Stories, AI, words, statements, images- are all arbitrary. The AI bubble is the same as story bubble, it's the dilution of meaning. Automate dilution and you have hallucination. This is occurring across the board in politics, news.
Ooookay. Get well soon!
There's nothing accurate about stories, just as there is nothing accurate about words, which are all metaphors and all are arbitrary. Comp sci's glaring mistake was confusing content with format. It's a fatal error.
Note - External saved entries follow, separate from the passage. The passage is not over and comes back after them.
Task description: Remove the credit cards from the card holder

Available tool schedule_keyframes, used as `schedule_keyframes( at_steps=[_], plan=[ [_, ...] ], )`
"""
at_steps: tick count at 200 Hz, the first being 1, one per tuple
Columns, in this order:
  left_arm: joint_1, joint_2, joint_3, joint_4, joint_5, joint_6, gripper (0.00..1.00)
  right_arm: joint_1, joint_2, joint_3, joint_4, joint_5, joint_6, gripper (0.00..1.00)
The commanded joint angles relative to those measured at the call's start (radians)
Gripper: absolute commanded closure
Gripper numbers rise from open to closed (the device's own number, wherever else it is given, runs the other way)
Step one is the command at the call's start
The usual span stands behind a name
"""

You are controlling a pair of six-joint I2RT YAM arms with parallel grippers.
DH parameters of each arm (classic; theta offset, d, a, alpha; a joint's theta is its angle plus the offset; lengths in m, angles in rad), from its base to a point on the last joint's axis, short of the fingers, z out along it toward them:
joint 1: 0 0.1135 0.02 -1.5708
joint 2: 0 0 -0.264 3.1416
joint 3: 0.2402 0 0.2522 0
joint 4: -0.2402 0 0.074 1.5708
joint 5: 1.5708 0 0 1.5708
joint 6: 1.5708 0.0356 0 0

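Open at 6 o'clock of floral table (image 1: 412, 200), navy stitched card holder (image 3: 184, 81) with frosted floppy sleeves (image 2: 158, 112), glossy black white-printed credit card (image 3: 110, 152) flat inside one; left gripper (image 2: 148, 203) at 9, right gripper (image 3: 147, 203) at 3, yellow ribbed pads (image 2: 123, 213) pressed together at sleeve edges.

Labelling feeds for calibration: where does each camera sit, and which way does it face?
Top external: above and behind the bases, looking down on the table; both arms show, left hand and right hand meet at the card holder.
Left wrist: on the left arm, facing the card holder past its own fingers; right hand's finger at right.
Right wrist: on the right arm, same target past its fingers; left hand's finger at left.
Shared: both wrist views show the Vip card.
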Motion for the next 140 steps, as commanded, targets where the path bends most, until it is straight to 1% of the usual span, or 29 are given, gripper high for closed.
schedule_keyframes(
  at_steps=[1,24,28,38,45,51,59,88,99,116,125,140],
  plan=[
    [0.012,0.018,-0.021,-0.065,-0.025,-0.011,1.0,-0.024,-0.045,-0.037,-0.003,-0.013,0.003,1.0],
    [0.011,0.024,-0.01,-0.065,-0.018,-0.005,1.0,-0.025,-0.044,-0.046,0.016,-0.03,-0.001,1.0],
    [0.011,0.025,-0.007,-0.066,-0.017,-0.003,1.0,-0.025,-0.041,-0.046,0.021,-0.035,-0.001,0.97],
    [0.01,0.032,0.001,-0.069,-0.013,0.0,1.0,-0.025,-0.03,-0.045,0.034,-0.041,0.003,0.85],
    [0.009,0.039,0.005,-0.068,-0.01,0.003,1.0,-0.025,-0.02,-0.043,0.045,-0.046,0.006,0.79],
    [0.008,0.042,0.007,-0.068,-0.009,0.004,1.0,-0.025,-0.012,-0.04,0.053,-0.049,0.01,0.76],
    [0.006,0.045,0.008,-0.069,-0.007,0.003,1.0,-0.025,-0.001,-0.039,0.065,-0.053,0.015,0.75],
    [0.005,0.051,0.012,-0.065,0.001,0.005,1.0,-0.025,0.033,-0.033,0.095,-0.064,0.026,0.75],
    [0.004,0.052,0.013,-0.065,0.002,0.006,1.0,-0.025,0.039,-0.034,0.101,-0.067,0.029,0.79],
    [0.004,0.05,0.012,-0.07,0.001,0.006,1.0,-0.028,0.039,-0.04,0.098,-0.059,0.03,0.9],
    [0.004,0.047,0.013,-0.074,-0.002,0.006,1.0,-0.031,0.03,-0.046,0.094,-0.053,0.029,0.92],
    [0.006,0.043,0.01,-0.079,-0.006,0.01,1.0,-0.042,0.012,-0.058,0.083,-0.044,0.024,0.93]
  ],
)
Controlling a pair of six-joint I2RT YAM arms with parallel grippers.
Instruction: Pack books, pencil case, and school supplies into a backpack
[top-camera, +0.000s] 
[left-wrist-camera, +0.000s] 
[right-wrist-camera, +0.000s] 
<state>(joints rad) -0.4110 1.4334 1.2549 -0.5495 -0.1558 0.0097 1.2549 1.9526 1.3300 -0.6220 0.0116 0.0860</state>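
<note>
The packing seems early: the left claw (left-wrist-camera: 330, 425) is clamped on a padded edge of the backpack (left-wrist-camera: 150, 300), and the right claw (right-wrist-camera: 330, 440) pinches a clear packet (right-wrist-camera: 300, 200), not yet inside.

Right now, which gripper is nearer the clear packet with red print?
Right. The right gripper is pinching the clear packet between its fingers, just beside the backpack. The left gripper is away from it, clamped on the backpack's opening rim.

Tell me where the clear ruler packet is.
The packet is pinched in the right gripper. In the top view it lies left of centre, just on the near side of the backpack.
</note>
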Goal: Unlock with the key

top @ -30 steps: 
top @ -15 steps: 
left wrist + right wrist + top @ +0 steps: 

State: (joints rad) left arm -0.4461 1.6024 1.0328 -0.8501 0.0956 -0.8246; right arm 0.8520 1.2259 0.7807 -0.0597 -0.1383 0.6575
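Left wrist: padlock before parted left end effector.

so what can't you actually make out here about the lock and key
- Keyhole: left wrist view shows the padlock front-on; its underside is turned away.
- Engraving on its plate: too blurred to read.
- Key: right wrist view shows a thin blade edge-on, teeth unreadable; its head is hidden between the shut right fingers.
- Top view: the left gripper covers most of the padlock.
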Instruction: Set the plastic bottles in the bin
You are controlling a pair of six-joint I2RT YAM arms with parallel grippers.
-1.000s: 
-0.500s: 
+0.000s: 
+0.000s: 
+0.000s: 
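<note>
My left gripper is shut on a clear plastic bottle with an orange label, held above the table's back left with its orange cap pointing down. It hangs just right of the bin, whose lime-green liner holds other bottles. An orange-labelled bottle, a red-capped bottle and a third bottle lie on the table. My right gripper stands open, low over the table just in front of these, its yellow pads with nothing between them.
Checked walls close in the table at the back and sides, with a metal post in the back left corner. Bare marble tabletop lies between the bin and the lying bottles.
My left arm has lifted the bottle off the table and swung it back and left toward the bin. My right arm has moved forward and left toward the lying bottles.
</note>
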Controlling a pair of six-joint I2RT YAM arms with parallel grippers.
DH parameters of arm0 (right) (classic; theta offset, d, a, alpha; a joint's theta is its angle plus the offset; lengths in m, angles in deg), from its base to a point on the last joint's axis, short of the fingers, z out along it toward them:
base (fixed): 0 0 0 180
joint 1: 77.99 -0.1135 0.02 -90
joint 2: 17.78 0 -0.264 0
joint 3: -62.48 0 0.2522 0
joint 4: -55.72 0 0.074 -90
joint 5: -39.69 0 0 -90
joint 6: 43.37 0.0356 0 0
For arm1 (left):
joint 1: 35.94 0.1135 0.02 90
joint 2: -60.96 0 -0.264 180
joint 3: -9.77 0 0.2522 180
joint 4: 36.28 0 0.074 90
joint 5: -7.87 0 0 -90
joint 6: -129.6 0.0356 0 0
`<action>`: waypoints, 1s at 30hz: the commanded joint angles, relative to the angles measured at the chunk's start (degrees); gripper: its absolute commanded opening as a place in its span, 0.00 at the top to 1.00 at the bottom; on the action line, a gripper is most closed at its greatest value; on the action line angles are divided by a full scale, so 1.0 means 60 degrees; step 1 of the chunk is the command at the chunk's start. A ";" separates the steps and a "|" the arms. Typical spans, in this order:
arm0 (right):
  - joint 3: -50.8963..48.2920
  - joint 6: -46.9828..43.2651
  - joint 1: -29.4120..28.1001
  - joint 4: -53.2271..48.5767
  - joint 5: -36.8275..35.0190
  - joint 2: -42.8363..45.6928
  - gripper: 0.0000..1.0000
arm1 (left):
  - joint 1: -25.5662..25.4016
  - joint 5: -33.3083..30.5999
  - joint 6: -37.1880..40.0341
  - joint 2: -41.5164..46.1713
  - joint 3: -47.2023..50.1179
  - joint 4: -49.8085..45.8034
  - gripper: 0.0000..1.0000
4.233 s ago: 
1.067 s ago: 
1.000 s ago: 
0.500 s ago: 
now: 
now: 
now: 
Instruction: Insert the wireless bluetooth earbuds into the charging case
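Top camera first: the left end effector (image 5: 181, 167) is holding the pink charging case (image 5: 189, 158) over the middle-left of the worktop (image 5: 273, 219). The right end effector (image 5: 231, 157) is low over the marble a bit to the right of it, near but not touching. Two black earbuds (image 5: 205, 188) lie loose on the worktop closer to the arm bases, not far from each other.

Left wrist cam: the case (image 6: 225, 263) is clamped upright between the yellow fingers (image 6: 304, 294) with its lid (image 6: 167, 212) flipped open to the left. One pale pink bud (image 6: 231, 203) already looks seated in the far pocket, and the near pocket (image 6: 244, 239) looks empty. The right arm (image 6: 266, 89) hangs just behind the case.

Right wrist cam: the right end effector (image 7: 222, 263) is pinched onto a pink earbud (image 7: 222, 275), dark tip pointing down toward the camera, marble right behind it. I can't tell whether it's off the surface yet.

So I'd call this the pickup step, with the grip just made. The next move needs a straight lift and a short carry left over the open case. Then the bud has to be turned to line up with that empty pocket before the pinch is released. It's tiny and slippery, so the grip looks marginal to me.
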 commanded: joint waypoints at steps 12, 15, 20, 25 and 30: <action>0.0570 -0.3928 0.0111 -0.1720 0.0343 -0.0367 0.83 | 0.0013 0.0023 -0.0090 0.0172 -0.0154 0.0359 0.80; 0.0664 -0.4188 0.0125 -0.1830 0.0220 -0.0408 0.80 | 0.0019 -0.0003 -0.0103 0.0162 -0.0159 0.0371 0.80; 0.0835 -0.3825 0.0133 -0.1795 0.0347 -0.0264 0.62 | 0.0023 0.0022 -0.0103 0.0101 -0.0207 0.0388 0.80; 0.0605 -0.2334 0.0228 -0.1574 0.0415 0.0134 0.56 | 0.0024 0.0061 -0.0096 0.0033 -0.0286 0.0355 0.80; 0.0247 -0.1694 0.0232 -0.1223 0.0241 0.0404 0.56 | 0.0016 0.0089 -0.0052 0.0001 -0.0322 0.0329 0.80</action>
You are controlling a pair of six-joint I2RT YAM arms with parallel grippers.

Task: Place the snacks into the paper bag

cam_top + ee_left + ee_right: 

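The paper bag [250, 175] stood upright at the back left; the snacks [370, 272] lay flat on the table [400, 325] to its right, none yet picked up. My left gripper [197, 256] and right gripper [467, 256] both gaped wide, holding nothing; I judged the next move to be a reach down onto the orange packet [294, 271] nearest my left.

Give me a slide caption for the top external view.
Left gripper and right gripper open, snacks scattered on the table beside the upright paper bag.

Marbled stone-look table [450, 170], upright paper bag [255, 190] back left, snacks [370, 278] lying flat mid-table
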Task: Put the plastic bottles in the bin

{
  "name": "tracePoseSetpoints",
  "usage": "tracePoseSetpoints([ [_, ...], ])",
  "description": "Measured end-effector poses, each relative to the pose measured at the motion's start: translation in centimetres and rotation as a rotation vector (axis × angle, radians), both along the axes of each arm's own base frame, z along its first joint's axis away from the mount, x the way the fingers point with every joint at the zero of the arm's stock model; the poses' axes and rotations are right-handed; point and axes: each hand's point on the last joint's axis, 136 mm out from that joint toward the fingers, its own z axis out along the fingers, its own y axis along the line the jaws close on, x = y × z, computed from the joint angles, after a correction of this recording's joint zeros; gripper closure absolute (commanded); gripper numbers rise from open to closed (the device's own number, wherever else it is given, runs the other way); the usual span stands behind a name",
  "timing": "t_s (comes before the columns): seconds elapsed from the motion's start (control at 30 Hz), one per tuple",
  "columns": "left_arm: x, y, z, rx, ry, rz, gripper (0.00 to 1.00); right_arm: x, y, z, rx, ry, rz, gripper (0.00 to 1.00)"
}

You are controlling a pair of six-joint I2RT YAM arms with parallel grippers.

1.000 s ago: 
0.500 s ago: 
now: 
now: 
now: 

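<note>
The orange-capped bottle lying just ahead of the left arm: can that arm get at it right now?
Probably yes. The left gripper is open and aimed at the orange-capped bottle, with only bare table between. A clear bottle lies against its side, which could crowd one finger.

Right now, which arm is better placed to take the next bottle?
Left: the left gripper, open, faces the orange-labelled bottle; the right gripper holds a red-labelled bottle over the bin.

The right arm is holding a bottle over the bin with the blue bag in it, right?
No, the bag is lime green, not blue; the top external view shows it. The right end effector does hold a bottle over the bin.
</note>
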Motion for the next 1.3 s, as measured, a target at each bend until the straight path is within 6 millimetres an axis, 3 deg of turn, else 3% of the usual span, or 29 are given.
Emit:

"Narrative fallacies arise inevitably from our continuous attempt to make sense of the world. The explanatory stories that people find compelling are simple; are concrete rather than abstract; assign a larger role to talent, stupidity, and intentions than to luck; and focus on a few striking events that happened rather than on the countless events that failed to happen. Any recent salient event is a candidate to become the kernel of a causal narrative.” Daniel Kahnemann Thinking Fast and Slow
“The same science that reveals why we view the world through the lens of narrative also shows that the lens not only distorts what we see but is the source of illusions we can neither shake nor even correct for…all narratives are wrong, uncovering what bedevils all narrative is crucial for the future of humanity.” Alex Rosenberg How History Gets Things Wrong: The Neuroscience of Our Addiction to Stories 2018
It is not the same approach, but xkcd's Movie Narrative Chart (https://xkcd.com/657/) goes into a similar direction.
That reminds me of this amazing interactive SPA that visualizes the dream-level depths of each character in the movie 'Inception'.
http://inception-explained.com
It was created shortly after the film's release, about 15 years ago, and requires a desktop viewport. Highly recommended!